> Your task
Retype nothing except the lines below from the one with "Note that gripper" through the one with "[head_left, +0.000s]", exactly, with images left out.

> Provided data

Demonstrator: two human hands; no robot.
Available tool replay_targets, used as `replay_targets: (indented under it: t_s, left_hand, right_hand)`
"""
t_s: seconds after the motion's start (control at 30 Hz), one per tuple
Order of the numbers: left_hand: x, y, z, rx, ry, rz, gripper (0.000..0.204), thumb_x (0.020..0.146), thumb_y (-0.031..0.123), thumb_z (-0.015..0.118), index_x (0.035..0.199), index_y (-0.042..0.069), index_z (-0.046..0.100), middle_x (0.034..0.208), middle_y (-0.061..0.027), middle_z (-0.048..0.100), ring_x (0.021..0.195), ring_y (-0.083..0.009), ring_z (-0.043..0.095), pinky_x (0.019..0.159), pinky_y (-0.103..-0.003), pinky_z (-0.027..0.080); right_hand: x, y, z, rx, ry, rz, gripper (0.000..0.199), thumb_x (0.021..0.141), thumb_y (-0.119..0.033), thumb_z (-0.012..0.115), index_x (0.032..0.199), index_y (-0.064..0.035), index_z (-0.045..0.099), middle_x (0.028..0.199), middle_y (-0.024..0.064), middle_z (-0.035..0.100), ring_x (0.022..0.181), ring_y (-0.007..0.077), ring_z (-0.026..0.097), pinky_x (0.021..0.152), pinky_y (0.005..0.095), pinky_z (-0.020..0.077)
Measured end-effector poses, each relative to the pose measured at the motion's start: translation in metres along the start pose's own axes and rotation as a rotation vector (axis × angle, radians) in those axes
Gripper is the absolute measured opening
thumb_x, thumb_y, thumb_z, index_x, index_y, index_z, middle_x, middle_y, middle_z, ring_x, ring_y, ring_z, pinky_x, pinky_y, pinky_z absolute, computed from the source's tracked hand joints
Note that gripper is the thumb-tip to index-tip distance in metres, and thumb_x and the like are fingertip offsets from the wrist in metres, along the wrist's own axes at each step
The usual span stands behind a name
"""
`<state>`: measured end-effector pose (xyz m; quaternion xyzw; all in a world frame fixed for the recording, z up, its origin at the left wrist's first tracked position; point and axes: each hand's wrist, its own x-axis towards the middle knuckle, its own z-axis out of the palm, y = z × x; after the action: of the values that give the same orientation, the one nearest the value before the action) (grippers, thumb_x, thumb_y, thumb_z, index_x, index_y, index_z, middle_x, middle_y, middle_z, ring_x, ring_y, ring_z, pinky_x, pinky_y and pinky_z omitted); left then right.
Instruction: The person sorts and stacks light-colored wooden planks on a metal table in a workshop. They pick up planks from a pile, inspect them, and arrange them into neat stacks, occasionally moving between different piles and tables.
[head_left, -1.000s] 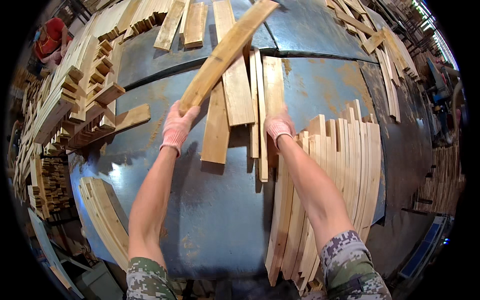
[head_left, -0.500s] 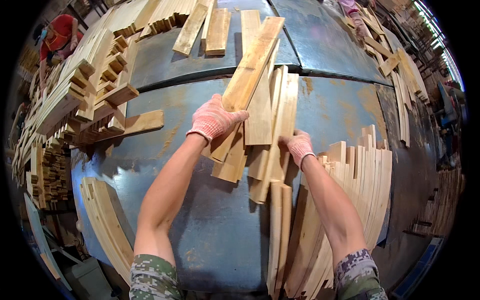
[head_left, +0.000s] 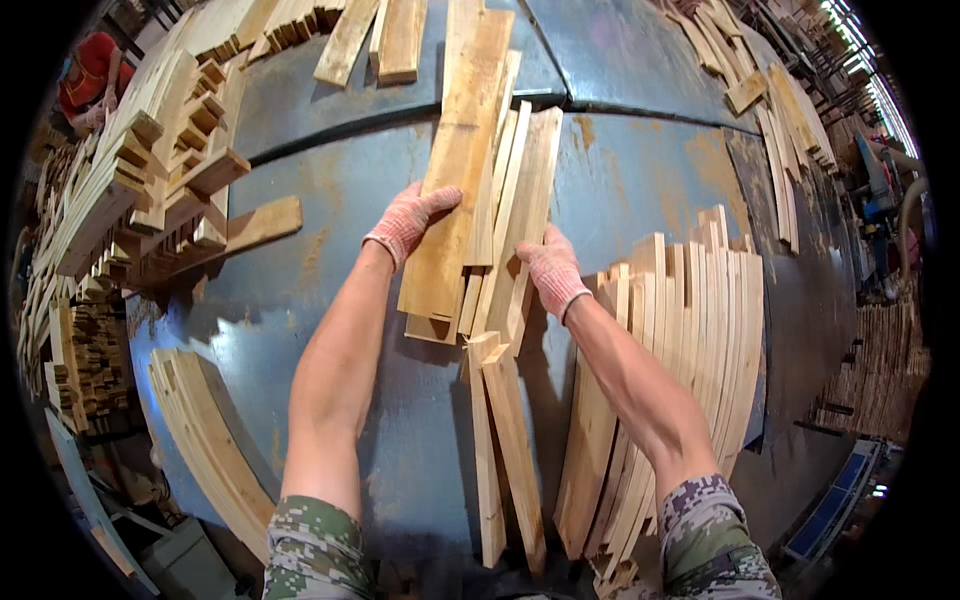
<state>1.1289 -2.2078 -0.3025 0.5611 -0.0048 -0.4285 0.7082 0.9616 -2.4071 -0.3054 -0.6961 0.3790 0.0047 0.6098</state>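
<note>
Both bare forearms come up from the lower edge, sleeves in camouflage cloth rolled near the elbows, and converge toward the middle of the view. The left hand (head_left: 408, 222), in a pinkish knit glove, lies palm down with its fingers spread and pointing right. The right hand (head_left: 550, 268), gloved alike, is bent at the wrist, its fingers curled and pointing up and left. The 2 hands stand near each other, not touching.

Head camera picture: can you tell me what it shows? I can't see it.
Two gloved hands, left hand and right hand, press a bundle of wooden slats together on a blue metal table. More slat stacks lie around.
</note>
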Motion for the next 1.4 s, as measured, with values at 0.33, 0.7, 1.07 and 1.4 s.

> Your solution
Note that gripper is the thumb-tip to index-tip distance in metres, and thumb_x and the like are fingertip offsets from the wrist in metres, along the wrist's own axes at each step
The usual span stands behind a name
"""
`<state>`: measured end-effector pose (xyz m; quaternion xyzw; all in a world frame fixed for the recording, z up, its origin at the left wrist's first tracked position; point and axes: each hand's wrist, its own x-axis towards the middle knuckle, its own z-axis out of the palm, y = z × x; after the action: of the values that give the same orientation, the one nearest the value before the action) (grippers, thumb_x, thumb_y, thumb_z, index_x, index_y, index_z, middle_x, middle_y, middle_z, ring_x, ring_y, ring_z, pinky_x, pinky_y and pinky_z omitted); left then right.
Instruction: The person sorts and stacks light-colored wooden planks on a metal table in a workshop. They pick up planks from a pile, inspect them, and arrange them into neat stacks, occasionally moving between different piles and tables.
[head_left, -1.000s] 
[head_left, -0.500s] 
[head_left, +0.000s] 

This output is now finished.